Abstract

Major depressive disorder (MDD) is a very common stress-related mental disorder that carries a huge burden for affected patients and the society. It is associated with a high mortality that derives from suicidality and the development of serious medical conditions such as heart diseases, diabetes, and stroke. Although a range of effective antidepressants are available, more than 50% of the patients do not respond to the first treatment they are prescribed and around 30% fail to respond even after several treatment attempts. The heterogeneous condition of MDD, the lack of biomarkers matching patients with the right treatments and the situation that almost all available drugs are only targeting the serotonin, norepinephrine, or dopamine signaling, without regulating other potentially dysregulated systems may explain the insufficient treatment status. The hypothalamic-pituitary-adrenal (HPA) axis is one of these other systems, there is numerous and robust evidence that it is implicated in MDD and other stress-related conditions, but up to date there is no specific drug targeting HPA axis components that is approved and no test that is routinely used in the clinical setting identifying patients for such a specific treatment. Is there still hope after these many years for a breakthrough of agents targeting the HPA axis?

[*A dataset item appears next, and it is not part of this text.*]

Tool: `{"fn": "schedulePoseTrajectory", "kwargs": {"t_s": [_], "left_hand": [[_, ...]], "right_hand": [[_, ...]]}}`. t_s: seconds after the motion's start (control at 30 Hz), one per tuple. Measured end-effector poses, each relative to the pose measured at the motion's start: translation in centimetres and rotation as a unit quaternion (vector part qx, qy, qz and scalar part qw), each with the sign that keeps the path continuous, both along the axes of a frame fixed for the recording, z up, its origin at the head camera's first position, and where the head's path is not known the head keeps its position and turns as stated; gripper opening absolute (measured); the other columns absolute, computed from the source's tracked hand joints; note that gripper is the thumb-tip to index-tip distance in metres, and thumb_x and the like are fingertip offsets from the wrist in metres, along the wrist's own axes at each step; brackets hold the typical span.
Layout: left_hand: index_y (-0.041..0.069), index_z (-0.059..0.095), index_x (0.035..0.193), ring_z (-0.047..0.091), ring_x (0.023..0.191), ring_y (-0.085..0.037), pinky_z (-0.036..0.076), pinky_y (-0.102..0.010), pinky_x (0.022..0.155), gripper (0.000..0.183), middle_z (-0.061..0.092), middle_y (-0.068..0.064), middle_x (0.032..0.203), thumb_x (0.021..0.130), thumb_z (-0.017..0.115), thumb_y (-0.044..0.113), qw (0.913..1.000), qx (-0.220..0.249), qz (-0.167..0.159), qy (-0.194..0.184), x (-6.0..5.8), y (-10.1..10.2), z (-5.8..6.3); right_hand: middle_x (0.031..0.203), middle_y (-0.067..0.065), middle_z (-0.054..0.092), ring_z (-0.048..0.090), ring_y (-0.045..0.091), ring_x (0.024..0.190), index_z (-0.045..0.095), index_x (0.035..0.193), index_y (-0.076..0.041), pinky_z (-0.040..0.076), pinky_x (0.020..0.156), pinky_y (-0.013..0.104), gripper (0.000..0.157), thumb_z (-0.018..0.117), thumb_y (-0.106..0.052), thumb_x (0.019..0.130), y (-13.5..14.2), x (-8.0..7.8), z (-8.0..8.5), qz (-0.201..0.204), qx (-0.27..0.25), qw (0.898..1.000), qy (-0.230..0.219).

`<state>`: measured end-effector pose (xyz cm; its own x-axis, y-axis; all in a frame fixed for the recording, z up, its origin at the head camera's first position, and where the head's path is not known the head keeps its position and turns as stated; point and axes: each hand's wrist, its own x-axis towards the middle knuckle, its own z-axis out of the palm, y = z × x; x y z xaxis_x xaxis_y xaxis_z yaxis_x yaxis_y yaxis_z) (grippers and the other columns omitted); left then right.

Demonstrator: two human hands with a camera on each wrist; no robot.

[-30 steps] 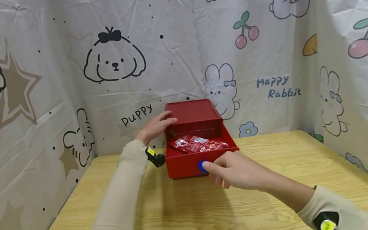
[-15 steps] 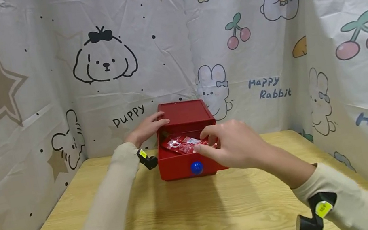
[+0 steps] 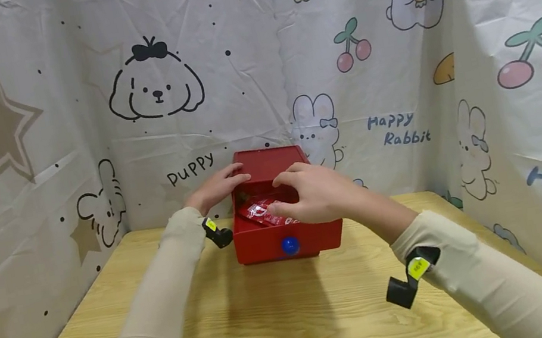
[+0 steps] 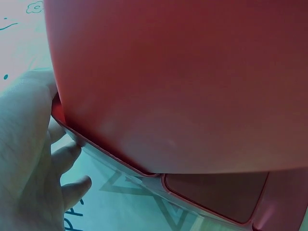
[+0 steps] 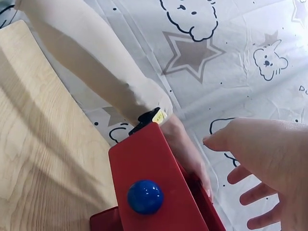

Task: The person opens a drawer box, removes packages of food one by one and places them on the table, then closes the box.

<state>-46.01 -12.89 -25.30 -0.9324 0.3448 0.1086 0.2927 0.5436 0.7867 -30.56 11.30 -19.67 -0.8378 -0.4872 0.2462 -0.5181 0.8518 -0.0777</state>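
Observation:
A red box [image 3: 267,163] stands toward the back of the table. Its drawer [image 3: 263,246] is pulled out at the front and has a round blue knob [image 3: 290,245]. Inside lies a shiny red printed packet [image 3: 258,210], partly covered from view by my right hand [image 3: 321,190]. That hand hovers above the drawer with nothing in it; its fingers [image 5: 257,193] look spread in the right wrist view. My left hand [image 3: 215,191] rests against the box's upper left edge. In the left wrist view its fingers [image 4: 74,192] lie along the box's side, and the thumb is hidden.
The wooden table [image 3: 256,329] extends in front of the box and to both sides. Cloth walls [image 3: 244,77] with cartoon prints stand behind and at left and right. A small black camera [image 3: 408,284] sits on the right sleeve.
My right hand has let go of the blue knob, then risen and moved back over the drawer. The left hand stays on the box. The head view has turned slightly.

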Motion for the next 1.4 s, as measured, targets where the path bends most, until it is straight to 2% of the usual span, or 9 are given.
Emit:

This review will cover tests detecting altered HPA axis function and the specific treatment options such as glucocorticoid receptor (GR) antagonists, corticotropin-releasing hormone 1 (CRH1) receptor antagonists, tryptophan 2,3-dioxygenase (TDO) inhibitors and FK506 binding protein 5 (FKBP5) receptor antagonists.

Highlights

  • With a life-time prevalence around 20% major depressive disorder (MDD) is a very common disorder

  • In a broader, stimulated expression quantitative trait locus approach we combined these gene expression signatures after glucocorticoid receptor (GR)-activation with genomewide single nucleotide polymorphism (SNP) data and found that common genetic variants that modulate the transcriptional response to GR-activation mediate the risk for MDD as well as other mental disorders [74]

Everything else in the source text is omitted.